When I was in Cambodia, a friend asked me this : “How can a dolphin be stuck in a goldfish bowl?” Arriving in Myanmar, with a population of 60 million and within Yangon itself, a population of 5.5 million, I felt like Nemo. This country is H-U-G-E and together with my extremely bad sense of direction, I haven’t yet been able to get my bearings right. Oh dear.


Now, of course, this wasn’t my first relocation, having relocated well over 6 times in both developed and non-developed countries. I wasn’t glassy-eyed about the move either, having had a look of the condition of Yangon and researching about the country’s limitations. I had expected this relocation to be a Cambodia 2.0 and I’d be simply adjusted and adapted within 2 weeks. They say the human body is super-intelligent in adapting itself to suit and all it took was a 2-week period. BOY WAS I WRONG. And whoever came up with that 2-week crapola ought to know that it probably doesn’t apply to Myanmar
(and likely other worse-off countries).

Before I continue, I’d like to clarify that I love this country and especially the people here. They are the sweetest and gentlest and kindest. Buddhism is the foundation of this nation and as such, doing good is almost a way of life. That is not to say there aren’t any unscrupulous people out here. Plenty of those too, like how there are plenty in other parts of the world. But generally, the culture here is one of moderate living. I suppose, “karma” is a big thing here since most of them folks believe in donating to temples and pagodas as a way of earning their brownie points for “Nirvana”. There is even a channel here on TV that is dedicated to the teachings of Buddha! In just 2 weeks, I’ve met some of the most honest and helpful people here. Just yesterday, I accidentally paid a taxi man 200kyats (USD0.25) extra. He returned it! Of course, the food goes without saying. It’s spicy and it’s awesome! I’d get fat in this country if I wasn’t careful. It’s just that, there are certain things that we are used to, that we take for granted back home (or even in Cambodia for that matter) that you can’t get here or doesn’t work the same way here.
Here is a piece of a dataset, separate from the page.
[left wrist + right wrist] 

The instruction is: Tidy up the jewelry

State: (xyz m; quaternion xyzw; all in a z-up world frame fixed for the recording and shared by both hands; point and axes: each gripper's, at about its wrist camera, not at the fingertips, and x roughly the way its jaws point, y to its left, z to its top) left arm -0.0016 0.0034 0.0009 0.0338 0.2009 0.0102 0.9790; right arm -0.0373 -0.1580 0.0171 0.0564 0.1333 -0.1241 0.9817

Of all my relocations, this had been the most stressful one for me because a place of stay wasn’t sorted out before my arrival. MOH arrived a month earlier, hoping to sort out a ‘palace’ before I arrived. Unfortunately, like one of those many ‘mystifying’ things that one needs to understand here, looking for a decent apartment with a reasonable rent is NOT easy. Unless of course you had a budget of USD1,800+ a month for rental and had time to wait since they’re all on waiting list till at least August 2012 – which we don’t on both counts. Some landlords also do not want to rent their properties out to foreigners, not wishing to go through the tedious and lengthy process of filing a registration, etc., etc. And then, most of these “decent-priced” apartments do not come furnished. MOH finally found one – a 3-bedroom brand new apartment in the Yankin Township. This was near to his office – which was a great plus point. BUT, the owner refused to install tiles to the floor and it came with nothing except a 1960s light bulb in each room. MOH managed to wrangle for an air-con for the master bedroom and security grills (I call them cages) though. Majority of these properties for rent aren’t experienced in dealing with “foreigner needs”. There’re even cartoons in the local newspapers poking fun at foreigners for not knowing what a generator or an inverter is. You know you are outnumbered foreign-wise, when all you needed to tell the gas delivery guy was “Malaysia” or “Philippines” and he’ll know exactly where to bring the gas. This, I found truly hilarious and amusing. You’d think a population of 5.5million could easily keep you hidden, eh?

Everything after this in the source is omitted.